What the task requires: There is material below. Print exactly the lines starting at the line with "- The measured" and ending at the line with "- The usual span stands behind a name", ends included, and no others.

Given information:
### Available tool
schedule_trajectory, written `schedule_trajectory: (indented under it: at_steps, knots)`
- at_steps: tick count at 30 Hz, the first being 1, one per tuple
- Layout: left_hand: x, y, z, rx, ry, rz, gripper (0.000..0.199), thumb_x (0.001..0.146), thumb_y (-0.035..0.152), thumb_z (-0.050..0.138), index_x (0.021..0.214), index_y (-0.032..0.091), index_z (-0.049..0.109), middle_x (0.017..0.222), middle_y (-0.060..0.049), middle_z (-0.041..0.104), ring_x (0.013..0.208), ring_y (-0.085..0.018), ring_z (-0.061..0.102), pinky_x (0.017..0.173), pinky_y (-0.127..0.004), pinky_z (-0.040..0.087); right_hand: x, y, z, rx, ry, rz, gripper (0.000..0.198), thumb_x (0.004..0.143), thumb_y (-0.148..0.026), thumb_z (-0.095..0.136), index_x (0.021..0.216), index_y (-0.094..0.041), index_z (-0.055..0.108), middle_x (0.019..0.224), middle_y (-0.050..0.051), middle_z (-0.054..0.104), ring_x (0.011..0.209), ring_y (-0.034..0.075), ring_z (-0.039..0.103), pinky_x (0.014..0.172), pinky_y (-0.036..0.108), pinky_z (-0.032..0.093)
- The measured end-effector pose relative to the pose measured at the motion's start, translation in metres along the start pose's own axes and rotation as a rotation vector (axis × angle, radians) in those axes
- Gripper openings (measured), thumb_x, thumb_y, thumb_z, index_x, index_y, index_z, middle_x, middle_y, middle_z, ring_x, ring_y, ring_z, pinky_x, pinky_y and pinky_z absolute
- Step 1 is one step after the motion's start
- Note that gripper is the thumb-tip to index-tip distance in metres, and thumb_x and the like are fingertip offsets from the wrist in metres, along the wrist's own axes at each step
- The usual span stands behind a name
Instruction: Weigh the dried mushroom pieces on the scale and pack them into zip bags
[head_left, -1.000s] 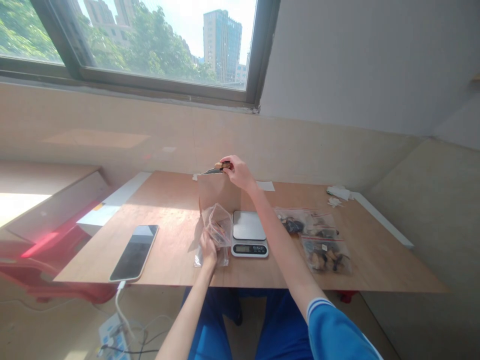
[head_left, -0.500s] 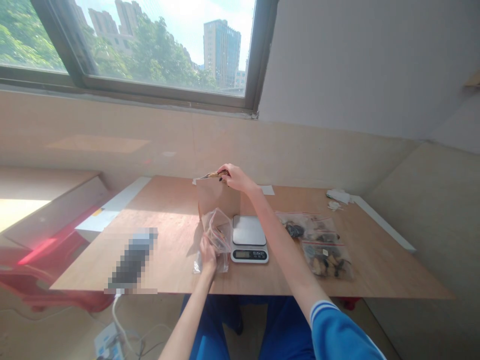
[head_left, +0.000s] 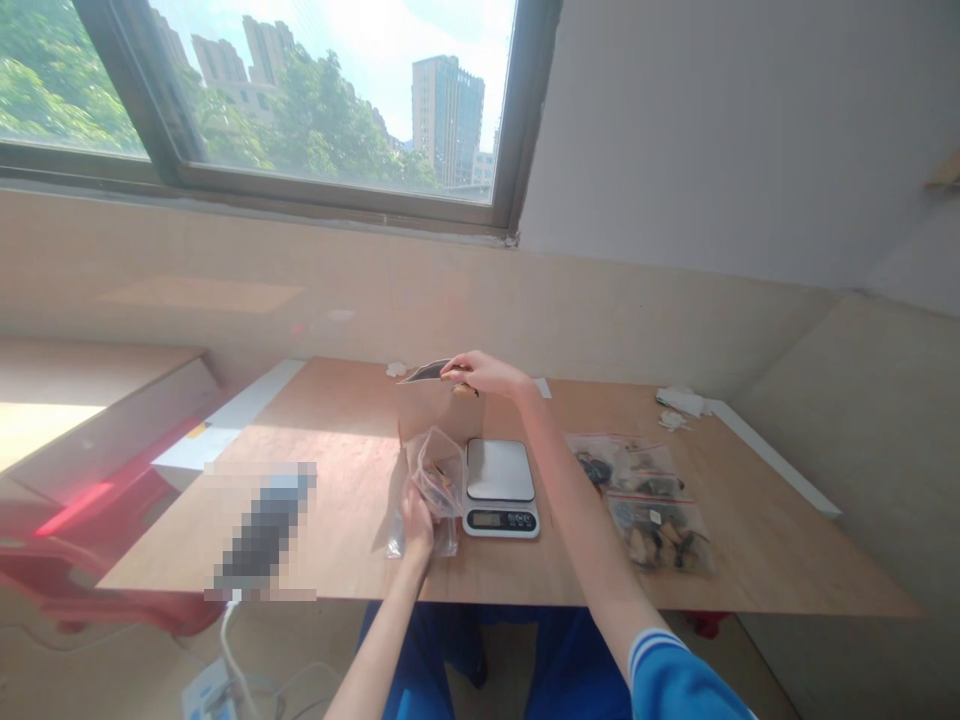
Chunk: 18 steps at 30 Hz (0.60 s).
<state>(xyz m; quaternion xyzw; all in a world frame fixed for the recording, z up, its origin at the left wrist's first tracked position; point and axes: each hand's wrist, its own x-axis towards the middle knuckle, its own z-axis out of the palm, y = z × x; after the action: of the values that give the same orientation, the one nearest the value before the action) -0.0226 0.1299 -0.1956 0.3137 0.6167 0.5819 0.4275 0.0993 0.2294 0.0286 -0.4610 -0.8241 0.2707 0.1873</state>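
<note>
My left hand (head_left: 417, 522) is closed around a clear zip bag (head_left: 444, 470), whose mouth gapes upward with a few small tan pieces inside. Behind it stands a brown paper bag (head_left: 431, 412), its top open and dark within. At that bag's upper right edge, my right hand (head_left: 491, 374) pinches some tan and dark pieces (head_left: 466, 390); their kind is too small to make out. Just right of the zip bag, a white kitchen scale (head_left: 500, 472) has a bare platform; its display is unreadable.
Several clear zip bags (head_left: 660, 530) of tan and dark pieces lie right of my right forearm. White scraps (head_left: 679, 402) rest at the far right. A blurred-out dark object (head_left: 262, 530) with a white cable lies left. The table (head_left: 337, 540) meets the wall behind.
My right hand has moved slightly right and down at the paper bag's mouth, with the pieces now hanging by its edge. My left hand keeps its hold on the zip bag. The view has shifted slightly.
</note>
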Motion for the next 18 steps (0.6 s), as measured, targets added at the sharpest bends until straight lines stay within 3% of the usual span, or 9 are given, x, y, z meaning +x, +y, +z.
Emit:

Written answer:
- The measured end-effector pose relative to the pose measured at the motion's start, translation in metres along the start pose's own axes and rotation as a rotation vector (axis × angle, radians) in those axes
- Gripper openings (measured), thumb_x, thumb_y, thumb_z, index_x, index_y, index_z, middle_x, middle_y, middle_z, ring_x, ring_y, ring_z, pinky_x, pinky_y and pinky_z absolute
- Step 1 is one step after the motion's start
- Note that gripper is the thumb-tip to index-tip distance in metres, and thumb_x and the like are fingertip offsets from the wrist in metres, along the wrist's own axes at each step
- The usual span stands behind a name

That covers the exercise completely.